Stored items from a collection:
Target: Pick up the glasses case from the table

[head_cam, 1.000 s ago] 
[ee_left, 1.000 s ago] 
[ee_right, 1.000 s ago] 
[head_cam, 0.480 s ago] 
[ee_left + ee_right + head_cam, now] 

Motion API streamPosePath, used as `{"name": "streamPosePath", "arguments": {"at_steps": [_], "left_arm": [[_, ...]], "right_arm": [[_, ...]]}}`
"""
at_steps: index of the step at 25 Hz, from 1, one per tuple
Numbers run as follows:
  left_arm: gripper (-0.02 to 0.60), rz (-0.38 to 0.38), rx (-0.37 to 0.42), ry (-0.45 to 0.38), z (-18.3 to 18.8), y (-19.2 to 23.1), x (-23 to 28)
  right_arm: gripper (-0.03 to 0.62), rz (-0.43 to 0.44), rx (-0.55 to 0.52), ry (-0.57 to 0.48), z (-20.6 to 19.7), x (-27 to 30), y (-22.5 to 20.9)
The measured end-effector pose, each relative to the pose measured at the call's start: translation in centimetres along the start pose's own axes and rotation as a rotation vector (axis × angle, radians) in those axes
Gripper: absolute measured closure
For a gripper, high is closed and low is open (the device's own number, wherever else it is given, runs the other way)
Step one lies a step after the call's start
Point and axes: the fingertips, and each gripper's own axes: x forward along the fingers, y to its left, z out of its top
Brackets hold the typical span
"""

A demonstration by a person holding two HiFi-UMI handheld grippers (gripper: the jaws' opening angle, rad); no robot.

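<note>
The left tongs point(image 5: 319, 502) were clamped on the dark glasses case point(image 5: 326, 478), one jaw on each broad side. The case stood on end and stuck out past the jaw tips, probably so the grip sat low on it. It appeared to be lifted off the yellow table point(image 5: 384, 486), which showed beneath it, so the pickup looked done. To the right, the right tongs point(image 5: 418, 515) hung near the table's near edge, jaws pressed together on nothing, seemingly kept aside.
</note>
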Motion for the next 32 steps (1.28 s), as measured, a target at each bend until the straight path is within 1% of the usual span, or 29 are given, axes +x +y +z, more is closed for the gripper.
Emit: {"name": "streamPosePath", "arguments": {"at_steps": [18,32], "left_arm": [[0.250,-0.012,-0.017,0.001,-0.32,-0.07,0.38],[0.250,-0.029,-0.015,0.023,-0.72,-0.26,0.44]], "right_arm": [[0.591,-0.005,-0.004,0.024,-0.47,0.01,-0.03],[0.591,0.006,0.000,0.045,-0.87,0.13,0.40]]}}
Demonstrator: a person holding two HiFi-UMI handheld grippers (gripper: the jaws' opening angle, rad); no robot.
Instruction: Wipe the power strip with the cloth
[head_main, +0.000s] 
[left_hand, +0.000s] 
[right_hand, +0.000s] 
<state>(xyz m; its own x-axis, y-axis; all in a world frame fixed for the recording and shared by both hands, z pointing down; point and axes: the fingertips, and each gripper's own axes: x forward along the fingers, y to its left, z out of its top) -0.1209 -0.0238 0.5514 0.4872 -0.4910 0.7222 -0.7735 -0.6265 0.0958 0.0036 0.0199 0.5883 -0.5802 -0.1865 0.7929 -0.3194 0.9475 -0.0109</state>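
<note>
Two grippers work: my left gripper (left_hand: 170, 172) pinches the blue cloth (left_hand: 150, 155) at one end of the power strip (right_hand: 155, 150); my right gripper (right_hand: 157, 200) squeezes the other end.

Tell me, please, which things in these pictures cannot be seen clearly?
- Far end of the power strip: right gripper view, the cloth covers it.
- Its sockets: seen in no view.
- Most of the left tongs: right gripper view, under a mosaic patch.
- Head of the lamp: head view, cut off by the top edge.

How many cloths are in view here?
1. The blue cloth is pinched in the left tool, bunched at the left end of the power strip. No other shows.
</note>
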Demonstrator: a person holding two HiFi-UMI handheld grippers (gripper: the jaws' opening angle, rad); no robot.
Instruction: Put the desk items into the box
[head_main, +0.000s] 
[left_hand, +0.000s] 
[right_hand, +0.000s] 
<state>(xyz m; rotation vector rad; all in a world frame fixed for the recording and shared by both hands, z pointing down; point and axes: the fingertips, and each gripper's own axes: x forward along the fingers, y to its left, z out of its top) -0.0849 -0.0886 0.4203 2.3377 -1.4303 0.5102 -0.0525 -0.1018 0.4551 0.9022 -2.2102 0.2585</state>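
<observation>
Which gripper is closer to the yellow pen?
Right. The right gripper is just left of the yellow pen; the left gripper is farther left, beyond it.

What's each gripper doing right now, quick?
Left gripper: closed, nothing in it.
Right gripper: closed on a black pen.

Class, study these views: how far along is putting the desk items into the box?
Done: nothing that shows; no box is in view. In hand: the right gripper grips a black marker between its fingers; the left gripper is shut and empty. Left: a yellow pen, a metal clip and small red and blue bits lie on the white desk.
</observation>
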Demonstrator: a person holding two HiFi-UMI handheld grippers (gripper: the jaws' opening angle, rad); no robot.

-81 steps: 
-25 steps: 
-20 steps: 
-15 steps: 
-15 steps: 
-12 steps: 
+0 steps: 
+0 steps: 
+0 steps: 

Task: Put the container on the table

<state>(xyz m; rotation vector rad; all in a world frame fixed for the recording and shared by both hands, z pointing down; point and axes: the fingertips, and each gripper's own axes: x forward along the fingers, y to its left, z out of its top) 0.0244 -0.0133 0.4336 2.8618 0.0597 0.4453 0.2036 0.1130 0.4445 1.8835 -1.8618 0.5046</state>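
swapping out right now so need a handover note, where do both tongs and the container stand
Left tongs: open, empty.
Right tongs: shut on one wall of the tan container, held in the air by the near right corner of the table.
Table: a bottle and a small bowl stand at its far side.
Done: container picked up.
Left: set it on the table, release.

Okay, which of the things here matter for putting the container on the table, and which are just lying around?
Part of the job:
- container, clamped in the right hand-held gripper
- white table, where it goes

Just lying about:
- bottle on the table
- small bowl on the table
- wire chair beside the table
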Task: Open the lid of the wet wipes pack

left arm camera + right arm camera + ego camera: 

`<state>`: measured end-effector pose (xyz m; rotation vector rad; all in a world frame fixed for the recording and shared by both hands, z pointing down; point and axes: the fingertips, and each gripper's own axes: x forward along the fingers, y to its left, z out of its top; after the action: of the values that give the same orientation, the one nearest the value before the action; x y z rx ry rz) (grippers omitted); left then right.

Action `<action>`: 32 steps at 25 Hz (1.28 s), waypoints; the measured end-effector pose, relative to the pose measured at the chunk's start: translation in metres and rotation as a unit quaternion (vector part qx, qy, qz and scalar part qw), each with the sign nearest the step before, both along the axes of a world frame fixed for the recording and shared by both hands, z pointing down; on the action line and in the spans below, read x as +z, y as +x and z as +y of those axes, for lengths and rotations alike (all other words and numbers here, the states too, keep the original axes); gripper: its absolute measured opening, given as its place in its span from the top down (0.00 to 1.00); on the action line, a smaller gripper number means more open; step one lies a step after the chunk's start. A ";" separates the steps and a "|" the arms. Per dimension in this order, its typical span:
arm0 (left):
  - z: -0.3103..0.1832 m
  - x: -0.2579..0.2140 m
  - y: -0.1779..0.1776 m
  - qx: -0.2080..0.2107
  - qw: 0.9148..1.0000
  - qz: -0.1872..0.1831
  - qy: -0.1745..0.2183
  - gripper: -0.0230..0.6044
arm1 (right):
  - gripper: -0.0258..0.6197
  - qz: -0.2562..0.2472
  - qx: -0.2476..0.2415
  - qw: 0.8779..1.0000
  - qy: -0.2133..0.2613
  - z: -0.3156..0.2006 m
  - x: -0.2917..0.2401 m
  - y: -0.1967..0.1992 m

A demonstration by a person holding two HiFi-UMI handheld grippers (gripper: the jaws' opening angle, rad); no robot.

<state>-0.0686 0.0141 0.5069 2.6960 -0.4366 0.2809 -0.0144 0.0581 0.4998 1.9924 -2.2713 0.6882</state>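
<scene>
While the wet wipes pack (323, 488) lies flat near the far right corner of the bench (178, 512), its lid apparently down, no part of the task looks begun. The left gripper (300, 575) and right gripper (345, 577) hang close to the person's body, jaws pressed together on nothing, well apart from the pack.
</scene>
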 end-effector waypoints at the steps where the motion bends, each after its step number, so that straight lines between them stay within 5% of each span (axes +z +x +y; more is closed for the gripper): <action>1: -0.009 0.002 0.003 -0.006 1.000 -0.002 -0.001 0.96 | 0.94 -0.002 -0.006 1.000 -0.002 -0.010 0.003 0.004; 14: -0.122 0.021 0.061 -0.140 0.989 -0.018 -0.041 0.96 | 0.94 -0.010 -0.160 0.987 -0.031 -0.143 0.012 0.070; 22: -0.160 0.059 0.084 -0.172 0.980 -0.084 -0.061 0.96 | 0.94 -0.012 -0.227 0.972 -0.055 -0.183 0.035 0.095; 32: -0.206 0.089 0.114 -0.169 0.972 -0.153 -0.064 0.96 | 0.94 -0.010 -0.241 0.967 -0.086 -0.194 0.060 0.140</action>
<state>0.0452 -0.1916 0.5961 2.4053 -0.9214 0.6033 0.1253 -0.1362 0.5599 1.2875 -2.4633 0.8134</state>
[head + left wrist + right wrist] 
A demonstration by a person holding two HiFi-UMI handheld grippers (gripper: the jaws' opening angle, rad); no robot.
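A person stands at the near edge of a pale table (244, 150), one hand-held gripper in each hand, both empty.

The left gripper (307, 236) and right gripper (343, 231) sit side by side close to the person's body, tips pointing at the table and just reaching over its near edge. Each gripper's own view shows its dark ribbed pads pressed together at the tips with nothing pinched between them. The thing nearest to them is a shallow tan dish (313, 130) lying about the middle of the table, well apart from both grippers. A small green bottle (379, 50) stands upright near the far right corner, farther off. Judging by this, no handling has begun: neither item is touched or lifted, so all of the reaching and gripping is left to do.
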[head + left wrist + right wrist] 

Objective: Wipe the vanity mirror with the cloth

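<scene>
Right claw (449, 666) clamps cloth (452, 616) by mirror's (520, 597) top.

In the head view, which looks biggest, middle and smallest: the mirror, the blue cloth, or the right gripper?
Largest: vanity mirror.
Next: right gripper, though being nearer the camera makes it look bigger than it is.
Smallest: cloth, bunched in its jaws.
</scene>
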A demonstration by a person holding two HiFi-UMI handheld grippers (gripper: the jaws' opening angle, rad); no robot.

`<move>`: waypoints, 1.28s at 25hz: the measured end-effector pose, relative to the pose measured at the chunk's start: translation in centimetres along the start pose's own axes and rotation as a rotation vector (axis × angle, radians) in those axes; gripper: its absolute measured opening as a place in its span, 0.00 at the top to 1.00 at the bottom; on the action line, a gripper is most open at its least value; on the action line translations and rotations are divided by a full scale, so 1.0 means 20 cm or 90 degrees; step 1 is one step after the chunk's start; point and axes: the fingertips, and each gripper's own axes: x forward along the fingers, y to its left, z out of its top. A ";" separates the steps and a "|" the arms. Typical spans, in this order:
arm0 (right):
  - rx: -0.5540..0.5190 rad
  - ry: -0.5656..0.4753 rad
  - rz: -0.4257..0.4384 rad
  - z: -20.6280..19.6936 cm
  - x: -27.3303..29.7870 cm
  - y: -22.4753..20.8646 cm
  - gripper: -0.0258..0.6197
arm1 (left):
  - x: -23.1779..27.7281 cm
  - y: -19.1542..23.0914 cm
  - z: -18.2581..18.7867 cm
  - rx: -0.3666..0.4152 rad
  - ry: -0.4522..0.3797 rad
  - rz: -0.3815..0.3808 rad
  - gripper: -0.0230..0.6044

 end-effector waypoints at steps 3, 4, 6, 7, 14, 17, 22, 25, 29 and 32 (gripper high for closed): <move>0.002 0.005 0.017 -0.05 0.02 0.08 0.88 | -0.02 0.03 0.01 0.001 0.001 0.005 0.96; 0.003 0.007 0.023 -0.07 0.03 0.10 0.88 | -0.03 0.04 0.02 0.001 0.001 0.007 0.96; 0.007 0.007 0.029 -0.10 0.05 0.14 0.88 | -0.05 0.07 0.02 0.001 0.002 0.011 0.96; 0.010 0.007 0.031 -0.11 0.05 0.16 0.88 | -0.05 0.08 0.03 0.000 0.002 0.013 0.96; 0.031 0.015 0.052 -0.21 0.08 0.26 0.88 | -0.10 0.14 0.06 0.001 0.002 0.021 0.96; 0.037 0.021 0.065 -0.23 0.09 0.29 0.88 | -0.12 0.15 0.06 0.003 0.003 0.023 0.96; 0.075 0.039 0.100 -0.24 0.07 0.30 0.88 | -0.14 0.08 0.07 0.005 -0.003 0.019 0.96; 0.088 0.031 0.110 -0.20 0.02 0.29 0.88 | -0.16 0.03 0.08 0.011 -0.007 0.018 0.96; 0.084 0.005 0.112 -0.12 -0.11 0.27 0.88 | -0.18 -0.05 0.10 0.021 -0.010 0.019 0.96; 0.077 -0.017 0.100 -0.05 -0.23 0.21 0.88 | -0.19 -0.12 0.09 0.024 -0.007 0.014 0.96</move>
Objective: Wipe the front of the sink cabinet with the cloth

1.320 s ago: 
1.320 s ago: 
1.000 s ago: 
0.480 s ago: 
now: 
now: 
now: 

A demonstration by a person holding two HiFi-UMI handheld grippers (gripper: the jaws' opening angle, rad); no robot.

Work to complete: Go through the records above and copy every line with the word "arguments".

Output for this exercise:
Motion API streamPosePath, used as `{"name": "streamPosePath", "arguments": {"at_steps": [_], "left_arm": [[_, ...]], "right_arm": [[_, ...]]}}`
Emit: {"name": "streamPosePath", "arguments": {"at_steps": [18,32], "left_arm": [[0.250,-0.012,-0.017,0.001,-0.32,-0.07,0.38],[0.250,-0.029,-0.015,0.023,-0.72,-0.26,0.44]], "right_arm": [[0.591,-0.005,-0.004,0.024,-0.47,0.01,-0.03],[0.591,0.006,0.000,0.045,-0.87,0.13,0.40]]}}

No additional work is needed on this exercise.